No Snooze is Good Snooze

This is early morning at my house: bee-dee-beep, bee-dee-beep, bee-dee-beep. Followed by nine minutes of silence and another round of bee-dee-beep, bee-dee-beep, bee-dee-beep. It’s a sequence repeated minimally four more times. No, this is not my darn alarm clock. It’s my husband’s. He’s addicted to snooze.  

Is there a 12-step program he could attend? Or aversion therapy? Can I send him off to rehab? Perhaps, I’m being too harsh. But, people, it’d be one thing if he just pressed his snooze alarm repeatedly every morning, it’s another thing that he never hears it! But, I do, and I’m deaf in one ear! 

That’s right, my personal Rip Van Winkle blissfully sleeps through relentless bee-dee-beeps - sometimes 15 minutes straight! I know because I’ve had plenty of opportunity to lie in bed and seethe, I mean, time it. Thus, every nine minutes, I have to wake him up to hear his alarm. Me! The half-hearing girl! I’m his snooze! I’m pretty sure this wasn’t in our marriage vows. 

I understand the value of alarm clocks. Every day they save us from missing work or from being just a lazy good-for-nothing ne’er-do-well. The problem here isn’t the device, it’s the operator. Or is it? Perhaps, we should blame, I mean, examine who invented snooze in the first place. 

According to horologists, those “party animals” who study the measurement of time, the idea of extended sleep in nine minute increments began in 1956 when General Electric released the “Snooz-Alarm.” In truth, Telechron manufactured these pushers of snooze. But GE sold them; I say quite contrary to their motto “We Bring Good Things To Life.” Really, GE? Doesn’t bring my husband to life.

I’m so fatigued by endless snoozes that I’m considering purchasing the vintage GE “Novel-Ette Snooz-Alarm” on eBay just to throw it against the wall. Maybe the GE marketing department was also exhausted; how else to explain that they misspelled snooze on their own clocks!

And nine minutes? Seems a rather random duration, almost cruel. Just enough time to count how few hours of sleep I got and wonder what the hell I’ll wear to work before drifting off to slumber and ... bee-dee-beep, bee-dee-beep! Argh! 

The clock engineers were aiming for 10 minutes of snooze. However, the mechanics of the gears way back in ye olden days of the 50s could either produce an exact nine or a little over 10 minutes. Sticklers for detail and torment, they went for the solid nine. Wow! Thank goodness I have that extra whole minute! Like that’ll make a difference on weekday mornings when I can’t find my second shoe.
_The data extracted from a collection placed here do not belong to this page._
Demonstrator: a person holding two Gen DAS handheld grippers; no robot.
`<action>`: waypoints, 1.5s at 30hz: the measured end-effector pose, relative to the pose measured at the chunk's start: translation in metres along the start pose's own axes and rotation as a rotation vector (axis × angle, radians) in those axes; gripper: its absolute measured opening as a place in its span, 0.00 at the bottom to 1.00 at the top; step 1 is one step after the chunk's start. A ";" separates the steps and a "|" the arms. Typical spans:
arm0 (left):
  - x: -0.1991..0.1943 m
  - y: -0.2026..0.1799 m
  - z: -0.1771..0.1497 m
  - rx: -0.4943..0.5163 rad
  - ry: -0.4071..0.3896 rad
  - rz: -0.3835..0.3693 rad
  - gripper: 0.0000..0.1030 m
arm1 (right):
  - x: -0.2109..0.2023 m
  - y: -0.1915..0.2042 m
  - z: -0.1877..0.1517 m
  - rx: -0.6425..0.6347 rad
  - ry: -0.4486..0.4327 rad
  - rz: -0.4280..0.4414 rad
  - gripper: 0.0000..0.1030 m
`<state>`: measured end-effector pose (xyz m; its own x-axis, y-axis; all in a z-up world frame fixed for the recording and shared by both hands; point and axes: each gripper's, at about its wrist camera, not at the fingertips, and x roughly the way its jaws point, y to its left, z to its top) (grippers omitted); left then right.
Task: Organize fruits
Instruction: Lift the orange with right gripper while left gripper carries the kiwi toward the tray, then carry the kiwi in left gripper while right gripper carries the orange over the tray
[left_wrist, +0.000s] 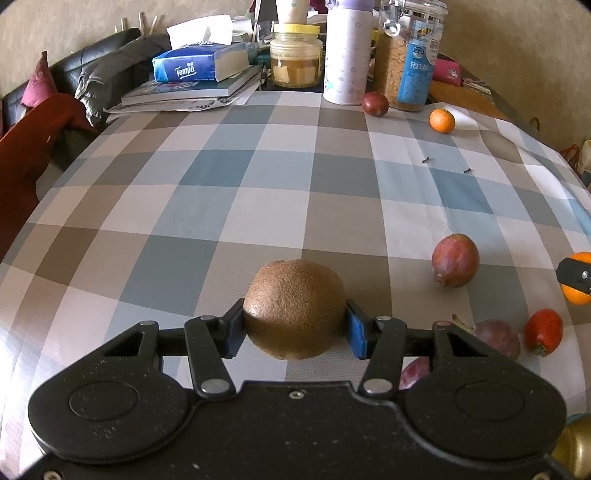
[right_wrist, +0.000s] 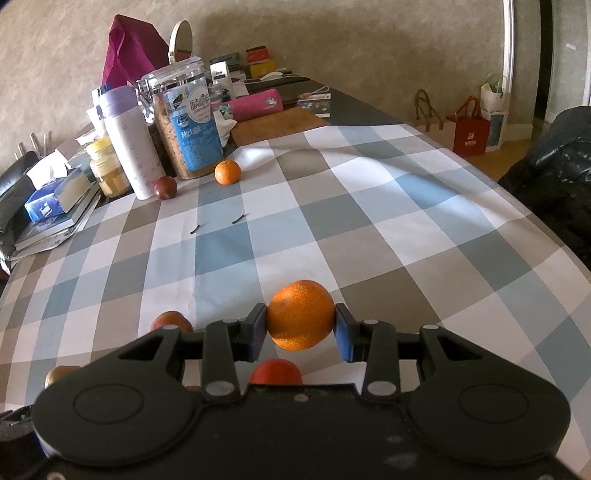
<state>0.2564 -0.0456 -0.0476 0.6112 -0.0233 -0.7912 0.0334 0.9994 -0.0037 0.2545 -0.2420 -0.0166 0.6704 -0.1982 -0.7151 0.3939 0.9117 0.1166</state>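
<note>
My left gripper (left_wrist: 295, 328) is shut on a brown kiwi (left_wrist: 295, 308), its blue pads pressed on both sides, low over the checked tablecloth (left_wrist: 221, 184). My right gripper (right_wrist: 300, 328) is shut on an orange tangerine (right_wrist: 300, 314), which also shows at the right edge of the left wrist view as the tangerine (left_wrist: 578, 277). Loose on the cloth nearby lie a purple-red fruit (left_wrist: 455, 260), a small red fruit (left_wrist: 543, 332) and a purple fruit (left_wrist: 496, 338) partly hidden behind the left gripper. Far back sit another tangerine (left_wrist: 441, 120) and a dark red fruit (left_wrist: 375, 104).
The table's far end holds a white flask (left_wrist: 347, 55), a labelled clear jar (left_wrist: 410, 62), a yellow-lidded jar (left_wrist: 295, 55), a tissue box (left_wrist: 199, 64) on books. Two small dark screws (right_wrist: 198, 229) lie mid-cloth. A dark jacket (right_wrist: 554, 166) and paper bags (right_wrist: 471, 134) are off the right edge.
</note>
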 end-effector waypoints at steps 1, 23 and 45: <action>0.000 0.000 0.000 0.000 0.000 0.000 0.57 | 0.000 0.000 0.000 -0.002 0.001 -0.002 0.38; -0.054 -0.008 0.005 0.041 -0.053 -0.025 0.57 | 0.002 -0.001 0.001 0.001 -0.001 -0.015 0.38; -0.139 0.030 -0.082 0.058 -0.011 -0.086 0.57 | 0.002 0.004 -0.002 -0.026 0.002 -0.011 0.38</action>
<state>0.1075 -0.0101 0.0123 0.6124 -0.1092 -0.7830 0.1311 0.9907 -0.0356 0.2566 -0.2379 -0.0188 0.6649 -0.2073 -0.7176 0.3845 0.9186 0.0909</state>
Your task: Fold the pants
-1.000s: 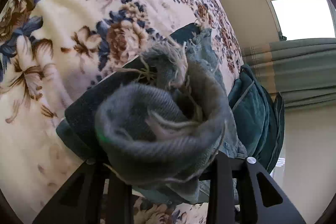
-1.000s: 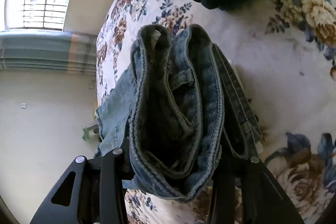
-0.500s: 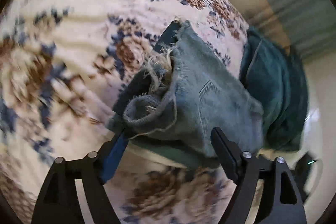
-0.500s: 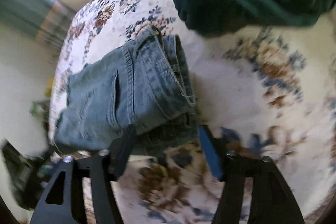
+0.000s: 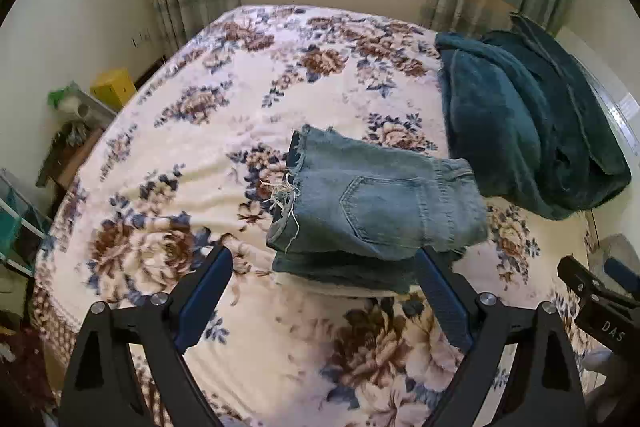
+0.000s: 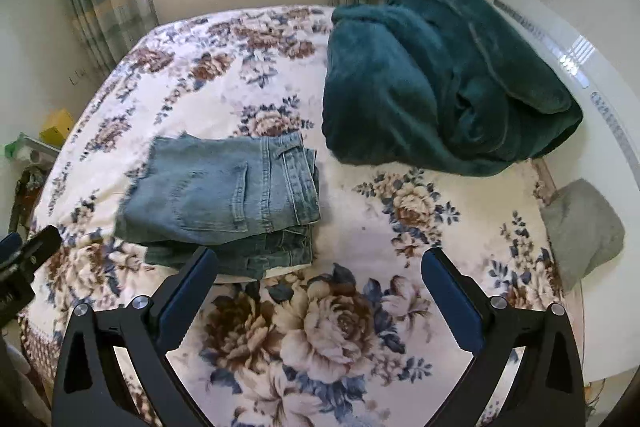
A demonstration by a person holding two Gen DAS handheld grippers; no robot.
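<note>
The light blue denim pants point(image 5: 376, 211) lie folded in a compact stack on the floral bedspread point(image 5: 248, 99), frayed hems to the left, back pocket up. They also show in the right wrist view point(image 6: 224, 195). My left gripper point(image 5: 324, 279) is open and empty, drawn back just in front of the stack. My right gripper point(image 6: 320, 283) is open and empty, in front of and to the right of the stack. The right gripper's body shows at the left wrist view's right edge point(image 5: 596, 303).
A dark teal fleece blanket point(image 6: 440, 83) is heaped at the far right of the bed. A grey cloth point(image 6: 580, 227) lies at the bed's right edge. A yellow box point(image 5: 114, 89) and cluttered shelves stand left of the bed. Curtains and a window are behind.
Both grippers let go of the folded pants, opened, and pulled back and up from the bed. The pants now rest on the bedspread.
</note>
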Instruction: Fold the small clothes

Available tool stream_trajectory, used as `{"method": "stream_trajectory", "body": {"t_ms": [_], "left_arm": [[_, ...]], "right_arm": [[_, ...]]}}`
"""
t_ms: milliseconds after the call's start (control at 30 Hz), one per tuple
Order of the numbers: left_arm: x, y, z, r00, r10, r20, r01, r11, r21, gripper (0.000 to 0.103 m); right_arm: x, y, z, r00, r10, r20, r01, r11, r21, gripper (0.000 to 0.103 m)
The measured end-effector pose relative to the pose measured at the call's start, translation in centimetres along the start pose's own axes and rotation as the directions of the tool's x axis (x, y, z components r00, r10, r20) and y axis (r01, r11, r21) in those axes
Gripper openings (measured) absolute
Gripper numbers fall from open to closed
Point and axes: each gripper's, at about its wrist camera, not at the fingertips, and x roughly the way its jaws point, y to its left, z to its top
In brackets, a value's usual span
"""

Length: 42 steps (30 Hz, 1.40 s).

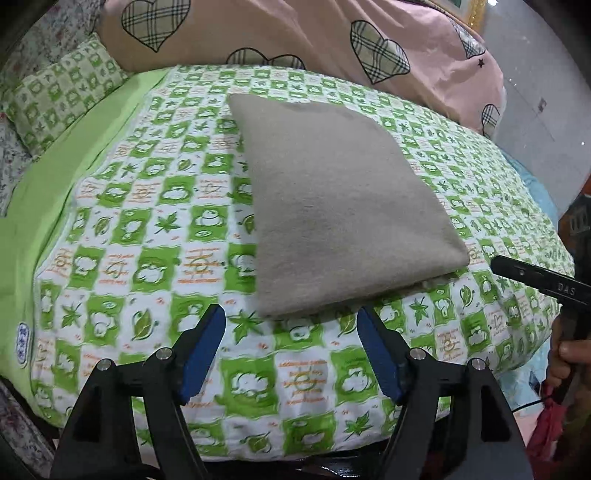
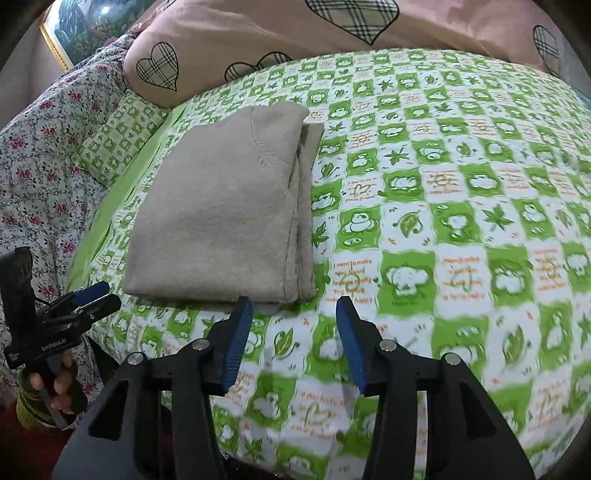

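A beige garment [image 1: 343, 199] lies folded into a flat rectangle on the green-and-white checked bedsheet [image 1: 147, 229]. It also shows in the right wrist view [image 2: 225, 210], with stacked layers along its right edge. My left gripper [image 1: 291, 314] is open and empty, just short of the garment's near edge. My right gripper [image 2: 295, 304] is open and empty, near the garment's near right corner. The right gripper's body shows at the right of the left wrist view [image 1: 539, 284]. The left gripper shows at the left of the right wrist view [image 2: 88, 299].
A pink quilt with checked hearts [image 1: 332, 40] is heaped along the far side of the bed. A small green checked pillow [image 1: 62, 96] lies at the far left. A floral cover [image 2: 40, 155] lies beside the bed. A framed picture [image 2: 77, 29] hangs behind.
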Motion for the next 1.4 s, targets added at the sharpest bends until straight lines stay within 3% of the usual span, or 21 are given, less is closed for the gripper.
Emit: {"method": "stream_trajectory", "body": {"t_ms": [233,533,833,933,1100,1300,1400], "left_arm": [[-0.5,1.5,-0.6,0.999,0.048,-0.025,-0.049,0.998,-0.044,0.075],[-1.8,1.3,-0.5,0.992,0.125,0.016,-0.124,0.992,-0.034,0.078],[-1.2,0.5,3.6,0.989,0.143,0.047,-0.144,0.99,0.005,0.082],[0.1,0.3,5.2,0.986,0.165,0.029,-0.166,0.986,0.016,0.082],[1.6,0.1,7.7,0.963,0.264,-0.055,-0.259,0.963,0.073,0.082],[1.5,0.1,9.4,0.957,0.278,-0.077,-0.272,0.959,0.083,0.082],[2.3,0.0,9.0,0.958,0.283,-0.052,-0.28,0.958,0.065,0.082]], "right_arm": [[0.1,0.8,-1.1,1.0,0.013,-0.007,-0.013,1.0,-0.001,0.058],[-0.5,2.6,-0.5,0.999,0.039,0.02,-0.038,0.998,-0.051,0.071],[0.8,3.3,2.5,0.997,0.058,0.052,-0.054,0.995,-0.083,0.079],[2.2,3.2,4.0,0.998,0.051,0.027,-0.048,0.995,-0.089,0.079],[3.3,3.7,6.6,0.998,0.047,-0.042,-0.051,0.993,-0.105,0.079],[3.0,4.4,8.8,0.999,0.025,-0.047,-0.03,0.994,-0.101,0.08],[3.3,4.6,8.9,0.999,0.021,-0.026,-0.024,0.991,-0.135,0.084]]}}
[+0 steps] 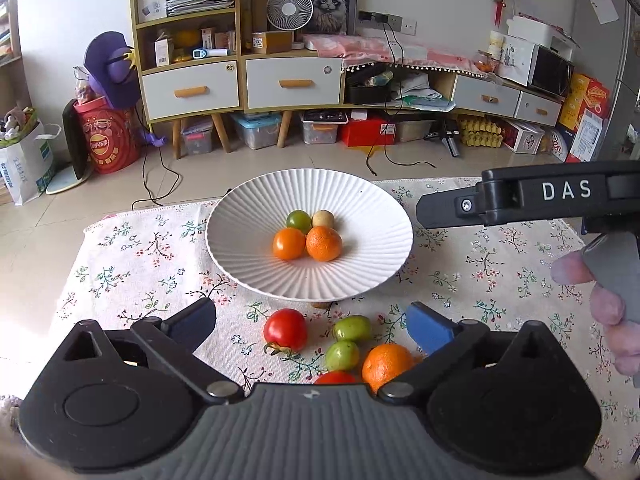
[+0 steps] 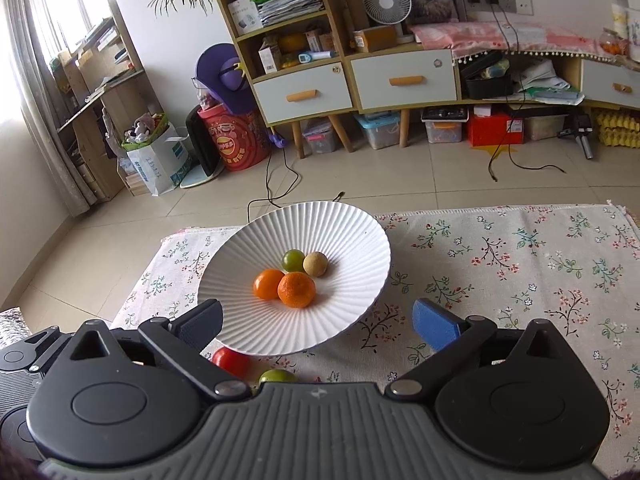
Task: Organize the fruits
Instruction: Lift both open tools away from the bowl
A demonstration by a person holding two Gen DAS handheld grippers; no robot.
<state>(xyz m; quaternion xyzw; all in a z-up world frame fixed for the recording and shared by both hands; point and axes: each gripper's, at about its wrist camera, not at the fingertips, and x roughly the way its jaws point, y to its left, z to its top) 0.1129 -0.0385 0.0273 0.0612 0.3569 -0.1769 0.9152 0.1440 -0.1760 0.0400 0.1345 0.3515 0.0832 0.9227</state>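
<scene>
A white ribbed plate (image 1: 248,264) (image 2: 240,320) on the floral cloth holds two orange fruits (image 1: 324,243) (image 2: 296,289), a green one (image 1: 299,220) and a tan one (image 1: 323,219). In front of it on the cloth lie a red tomato (image 1: 285,330) (image 2: 231,361), two green fruits (image 1: 352,328), an orange (image 1: 386,366) and a second red one (image 1: 335,377), half hidden. My left gripper (image 1: 310,326) is open and empty, low over these loose fruits. My right gripper (image 2: 318,322) is open and empty above the plate's near rim; its body (image 1: 520,198) shows in the left wrist view.
The floral cloth (image 1: 132,264) (image 2: 520,272) covers a low table whose far edge lies just behind the plate. Beyond it is tiled floor with cables, then a shelf unit (image 1: 192,48) with drawers and storage boxes underneath.
</scene>
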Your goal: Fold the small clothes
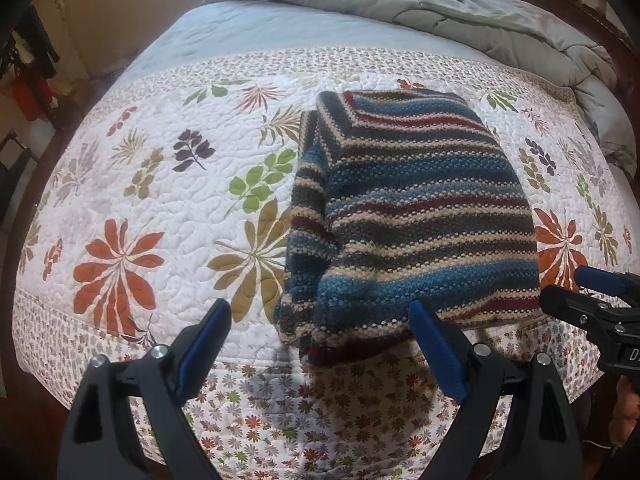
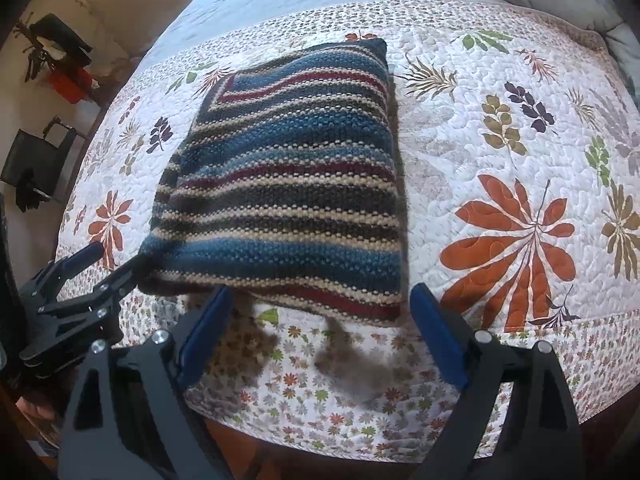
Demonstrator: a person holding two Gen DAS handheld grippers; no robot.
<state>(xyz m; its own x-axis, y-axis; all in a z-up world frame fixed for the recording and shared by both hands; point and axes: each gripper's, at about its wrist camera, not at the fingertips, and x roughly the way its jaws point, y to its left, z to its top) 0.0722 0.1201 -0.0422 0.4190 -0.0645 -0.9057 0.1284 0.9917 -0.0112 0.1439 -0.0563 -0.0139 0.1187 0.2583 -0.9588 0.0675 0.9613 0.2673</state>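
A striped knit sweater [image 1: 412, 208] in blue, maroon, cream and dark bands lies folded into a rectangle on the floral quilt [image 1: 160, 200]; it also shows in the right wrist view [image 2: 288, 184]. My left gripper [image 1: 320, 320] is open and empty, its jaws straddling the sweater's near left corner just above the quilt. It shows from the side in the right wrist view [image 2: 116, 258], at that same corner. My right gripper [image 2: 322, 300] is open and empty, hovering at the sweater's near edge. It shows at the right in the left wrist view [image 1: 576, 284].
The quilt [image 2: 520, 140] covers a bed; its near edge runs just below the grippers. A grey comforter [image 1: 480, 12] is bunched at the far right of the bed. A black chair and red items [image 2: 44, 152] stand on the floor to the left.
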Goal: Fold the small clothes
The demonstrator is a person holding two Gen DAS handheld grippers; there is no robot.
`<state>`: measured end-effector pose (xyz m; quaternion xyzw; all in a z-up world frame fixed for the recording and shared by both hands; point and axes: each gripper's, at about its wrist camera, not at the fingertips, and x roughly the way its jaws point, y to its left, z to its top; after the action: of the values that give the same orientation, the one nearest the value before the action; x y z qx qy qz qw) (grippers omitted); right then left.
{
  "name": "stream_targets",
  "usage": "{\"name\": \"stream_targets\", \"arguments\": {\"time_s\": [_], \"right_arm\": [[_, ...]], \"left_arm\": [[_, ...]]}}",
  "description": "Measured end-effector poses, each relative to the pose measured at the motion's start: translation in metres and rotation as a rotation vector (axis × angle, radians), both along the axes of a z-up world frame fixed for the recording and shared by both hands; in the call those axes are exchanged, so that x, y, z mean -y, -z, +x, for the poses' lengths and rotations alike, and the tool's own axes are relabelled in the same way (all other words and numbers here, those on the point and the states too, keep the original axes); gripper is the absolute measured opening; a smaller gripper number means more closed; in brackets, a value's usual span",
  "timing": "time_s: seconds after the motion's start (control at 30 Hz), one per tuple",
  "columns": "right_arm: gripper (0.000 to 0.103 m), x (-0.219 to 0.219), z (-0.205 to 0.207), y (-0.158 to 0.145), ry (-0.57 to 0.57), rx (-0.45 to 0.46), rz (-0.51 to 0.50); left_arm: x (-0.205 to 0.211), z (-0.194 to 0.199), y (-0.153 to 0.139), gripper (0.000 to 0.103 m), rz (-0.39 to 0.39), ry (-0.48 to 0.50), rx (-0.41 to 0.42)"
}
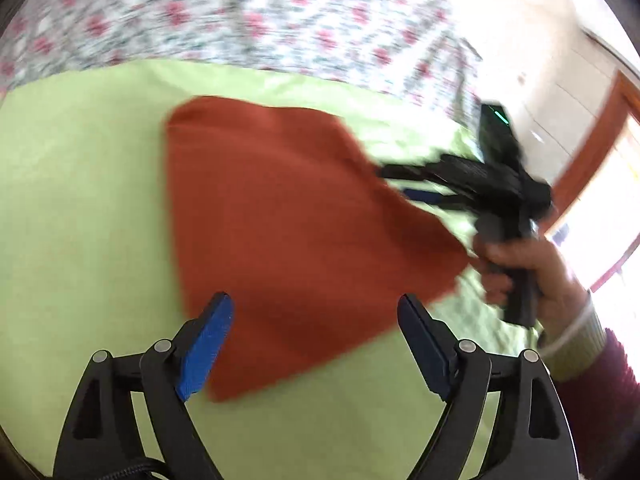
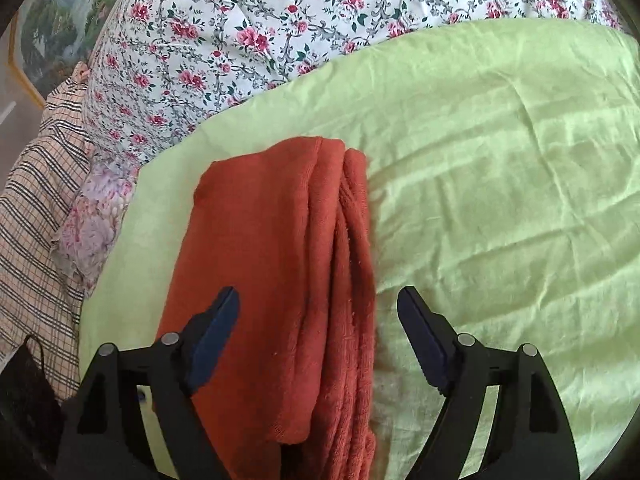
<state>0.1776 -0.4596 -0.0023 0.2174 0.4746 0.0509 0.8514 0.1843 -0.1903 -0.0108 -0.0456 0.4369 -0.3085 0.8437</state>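
Folded rust-red garment (image 2: 280,280) on green sheet (image 2: 500,200), left gripper (image 1: 316,332) and right gripper (image 2: 318,320) above it, jaws wide apart, holding nothing, floral quilt (image 2: 280,20) beyond, left view blurred, possibly moving.

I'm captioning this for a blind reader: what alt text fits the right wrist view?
A folded rust-red garment lies on a light green sheet, with the open right gripper poised over its near end. A floral bedspread lies beyond the sheet, with checked fabric at the left.
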Motion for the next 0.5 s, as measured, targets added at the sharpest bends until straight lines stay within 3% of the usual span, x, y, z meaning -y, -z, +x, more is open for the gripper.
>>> {"name": "stream_targets", "arguments": {"time_s": [0.2, 0.33, 0.47, 0.5], "right_arm": [[0.082, -0.001, 0.005, 0.019, -0.007, -0.054, 0.05], [0.08, 0.005, 0.007, 0.025, -0.012, -0.06, 0.099], [0.057, 0.006, 0.01, 0.03, -0.02, -0.074, 0.117], [0.052, 0.005, 0.012, 0.033, -0.026, -0.082, 0.132]], "left_arm": [[-0.041, 0.066, 0.031, 0.085, -0.102, -0.131, -0.194], [-0.04, 0.102, 0.053, 0.085, -0.163, -0.139, -0.278], [-0.024, 0.124, 0.059, 0.081, -0.216, -0.091, -0.3], [-0.02, 0.125, 0.062, 0.066, -0.222, -0.081, -0.313]]}}
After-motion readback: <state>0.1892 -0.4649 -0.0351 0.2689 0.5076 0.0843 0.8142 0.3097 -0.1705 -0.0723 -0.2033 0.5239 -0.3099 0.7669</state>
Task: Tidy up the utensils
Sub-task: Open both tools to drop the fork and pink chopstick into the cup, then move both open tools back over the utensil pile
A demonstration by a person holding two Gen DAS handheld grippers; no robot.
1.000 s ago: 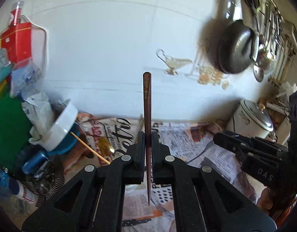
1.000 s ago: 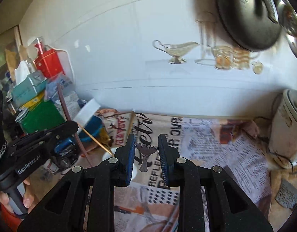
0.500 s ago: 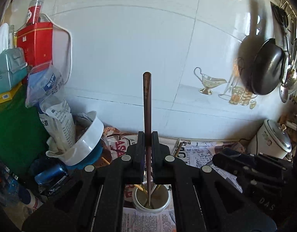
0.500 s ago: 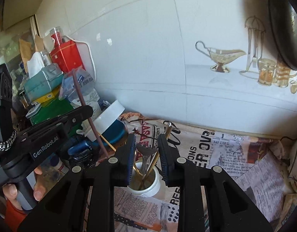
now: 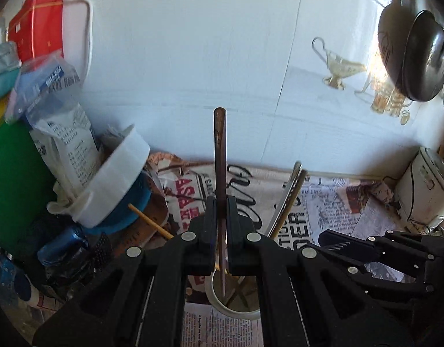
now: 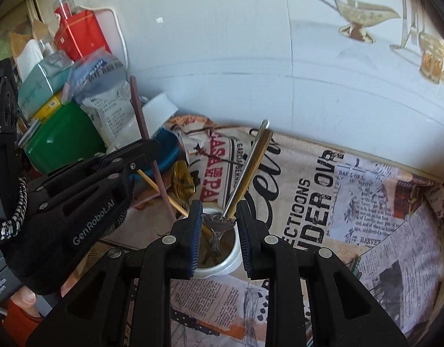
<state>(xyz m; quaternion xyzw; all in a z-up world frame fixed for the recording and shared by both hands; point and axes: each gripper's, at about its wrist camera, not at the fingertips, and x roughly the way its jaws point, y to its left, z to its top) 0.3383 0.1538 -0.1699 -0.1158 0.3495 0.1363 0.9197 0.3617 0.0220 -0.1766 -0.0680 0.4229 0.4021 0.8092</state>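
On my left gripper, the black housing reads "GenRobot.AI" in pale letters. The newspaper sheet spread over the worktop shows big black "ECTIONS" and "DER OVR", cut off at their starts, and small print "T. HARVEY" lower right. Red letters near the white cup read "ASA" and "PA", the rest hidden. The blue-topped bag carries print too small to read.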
Meanwhile, here we are 65 years later and nary an alarm clock to be found in most bedrooms. As iPhones wake us out of our stupor with a variety of ringtone options, now, one can be a connoisseur of what irritates them the most. I prefer the classic, I mean, why gussy up the messenger of doom?

My husband is dumbfounded how his snooze could annoy me to such a degree. I considered explaining to him that any sound jarring you out of sleep repeatedly would be akin to torture. However, since I prefer an illustrative method, I held a bell to his face and rang it every nine minutes while he was sleeping. Apparently, I’m so tired I’ve lost my mind. Besides, he slept through it anyway.

In case you’re wondering, yes, I’m still married. I’ve given up my quixotic quest to banish snooze from the bedroom. Instead, each morning I use those 54 minutes, in nine minute increments between waking up my husband, to lie in bed and contemplate a world without snooze - a world where unicorns frolic with fairies and ... zzzzzzzzz - bee-dee-beep, bee-dee-beep, bee-dee-beep! Argh!